Um dos objetivos da conferência é conseguir contribuições para financiar o aumento de soldados do Exército e da polícia do Afeganistão, que, segundo afirmou presidente do Afeganistão, Hamid Karzai, "precisam de fundos para se manter". Em seu discurso, Karzai,afirmou ainda que a cooperação dos países vizinhos é imprescindível para conseguir a vitória sobre o terrorismo taleban. "Sem a cooperação dos vizinhos do Afeganistão não se pode conseguir a vitória contra o terrorismo", afirmou Karzai em seu discurso. Segundo o presidente, o Afeganistão se encontra em "uma encruzilhada crítica", já que, apesar dos progressos registrados em temas como educação, desenvolvimento e retorno de refugiados, precisa que a comunidade internacional mantenha seu apoio para poder continuar seu caminho rumo à estabilidade.

 

Na abertura da conferência sobre o Afeganistão, o secretário-geral da ONU, Ban Ki-moon, afirmou que, se a comunidade internacional parasse de apoiar o Afeganistão, seria "trair" as conquistas alcançadas após grandes esforços e progressos alcançados até o momento".

 

Diante de representantes que se reúnem em Haia, o secretário-geral da ONU disse que a nova estratégia anunciada pelo presidente dos Estados Unidos, Barack Obama, ofereceu uma "mudança qualitativa", porque não se centra somente na vertente militar, mas também em "fortalecer" as instituições afegãs. Ban destacou também a importância de que as eleições presidenciais de agosto no Afeganistão aconteçam com "transparência e credibilidade". Ban também ressaltou a necessidade de unir esforços na luta contra o terrorismo e as drogas no Afeganistão, cujo futuro centra a conferência internacional e que pela primeira vez conta com a participação do Irã.

 

A secretária de Estado espera que o Irã amplie a fiscalização de sua fronteira com o Afeganistão e ajude no combate ao tráfico de drogas. "Só o fato de eles terem aceitado o convite para participar do debate significa que os iranianos acreditam que têm um papel importante a ser desempenhado", disse Hillary na segunda-feira.

 

Irã e Paquistão

 

O ministro de Relações Exteriores paquistanês, Shah Mahmood Qureshi, afirmou que os esforços internacionais para estabilizar o Afeganistão deve ser baseados na "não-interferência" e no respeito da soberania do país. O chanceler ressaltou que Islamabad mantém seu compromisso em lutar contra o terrorismo que ultrapassa as fronteiras afegãs para as províncias paquistanesas.

 

O Irã, que enviou seu vice-chanceler Mohammad Mehdi Akhoundzadeh à conferência de um dia, reafirmou sua rejeição à presença militar estrangeira no Afeganistão, mas prometeu colaboração no combate ao tráfico de ópio do país. "A presença de forças estrangeiras não melhorou as coisas no país, e parece que um aumento no número de forças estrangeiras (como promete Obama) se mostrará ineficaz também", disse Akhoundzadeh. "O Irã está plenamente preparado para participar de projetos destinados a combater o tráfico de drogas e de planos compatíveis com o desenvolvimento e reconstrução do Afeganistão", afirmou ele, segundo transcrição divulgada a jornalistas.
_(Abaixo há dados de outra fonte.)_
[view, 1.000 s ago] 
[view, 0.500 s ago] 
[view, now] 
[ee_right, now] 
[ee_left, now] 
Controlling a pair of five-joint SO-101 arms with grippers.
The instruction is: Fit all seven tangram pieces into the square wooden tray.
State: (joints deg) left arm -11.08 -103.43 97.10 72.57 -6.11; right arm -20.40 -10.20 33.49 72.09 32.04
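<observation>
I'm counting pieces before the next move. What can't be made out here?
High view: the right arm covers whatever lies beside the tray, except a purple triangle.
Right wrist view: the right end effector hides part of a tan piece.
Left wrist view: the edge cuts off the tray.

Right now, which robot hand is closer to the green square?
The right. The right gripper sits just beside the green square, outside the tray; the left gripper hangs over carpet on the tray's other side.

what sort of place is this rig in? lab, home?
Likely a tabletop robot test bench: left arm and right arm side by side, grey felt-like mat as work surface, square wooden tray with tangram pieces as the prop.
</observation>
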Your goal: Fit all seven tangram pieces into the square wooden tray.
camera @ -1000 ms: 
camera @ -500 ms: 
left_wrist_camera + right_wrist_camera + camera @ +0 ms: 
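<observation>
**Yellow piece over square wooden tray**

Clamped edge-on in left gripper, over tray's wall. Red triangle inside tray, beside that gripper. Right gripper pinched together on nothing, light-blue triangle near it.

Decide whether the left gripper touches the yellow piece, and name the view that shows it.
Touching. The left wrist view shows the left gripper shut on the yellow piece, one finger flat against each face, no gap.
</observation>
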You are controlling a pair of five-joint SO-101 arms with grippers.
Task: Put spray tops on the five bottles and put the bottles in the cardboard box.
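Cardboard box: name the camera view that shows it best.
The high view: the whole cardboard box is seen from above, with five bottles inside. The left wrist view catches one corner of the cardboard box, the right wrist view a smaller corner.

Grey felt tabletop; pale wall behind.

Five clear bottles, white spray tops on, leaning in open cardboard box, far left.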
Hillary e Akhoundzadeh não devem manter conversas substanciais em Haia, mas tampouco se espera que evitem o contato.

 

Contrariando a política do seu antecessor George W. Bush, Obama e sua equipe têm buscado uma aproximação com o Irã, apesar dos vários anos de impasse em torno do programa nuclear da República Islâmica. Richard Holbrooke, representante especial de Obama para o Afeganistão e Paquistão, disse que a presença do Irã na conferência é uma parte lógica dos esforços para levar a paz aos afegãos. "Como se pode falar do Afeganistão e excluir um dos países que é um Estado fronteiriço, vizinho?", disse ele a jornalistas em Haia. "A presença do Irã aqui é óbvia."